Re: WIP: Generic functions for Node types using generated metadata

From: Andres Freund <andres(at)anarazel(dot)de>
To: pgsql-hackers(at)postgresql(dot)org
Subject: Re: WIP: Generic functions for Node types using generated metadata
Date: 2019-09-20 22:43:54
Message-ID: 20190920224354.jihya5waks642e6s@alap3.anarazel.de
Views: Raw Message | Whole Thread | Download mbox | Resend email
Thread:
Lists: pgsql-hackers

Hi,

On 2019-09-19 22:18:57 -0700, Andres Freund wrote:
> While working on this I evolved the node string format a bit:
>
> 1) Node types start with the their "normal" name, rather than
> uppercase. There seems little point in having such a divergence.
>
> 2) The node type is followed by the node-type id. That allows to more
> quickly locate the corresponding node metadata (array and one name
> recheck, rather than a binary search). I.e. the node starts with
> "{Scan 18 " rather than "{SCAN " as before.
>
> 3) Nodes that contain other nodes as sub-types "inline", still emit {}
> for the subtype. There's no functional need for this, but I found the
> output otherwise much harder to read. E.g. for mergejoin we'd have
> something like
>
> {MergeJoin 37 :join {Join 35 :plan {Plan ...} :jointype JOIN_INNER ...} :skip_mark_restore true ...}
>
> 4) As seen in the above example, enums are decoded to their string
> values. I found that makes the output easier to read. Again, not
> functionally required.
>
> 5) Value nodes aren't emitted without a {Value ...} anymore.
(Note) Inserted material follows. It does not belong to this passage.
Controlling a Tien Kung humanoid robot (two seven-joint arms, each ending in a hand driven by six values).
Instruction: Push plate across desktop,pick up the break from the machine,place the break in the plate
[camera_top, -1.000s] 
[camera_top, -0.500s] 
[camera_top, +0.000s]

I changed
> this when I expanded the WRITE/READ tests, and encountered failures
> because the old encoding is not entirely rountrip safe
> (e.g. -INT32_MIN will be parsed as a float at raw parse time, but
> after write/read, it'll be parsed as an integer). While that could be
> fixed in other ways (e.g. by emitting a trailing . for all floats), I
> also found it to be clearer this way - Value nodes are otherwise
> undistinguishable from raw strings, raw numbers etc, which is not
> great.
>
> It'd also be easier to now just change the node format to something else.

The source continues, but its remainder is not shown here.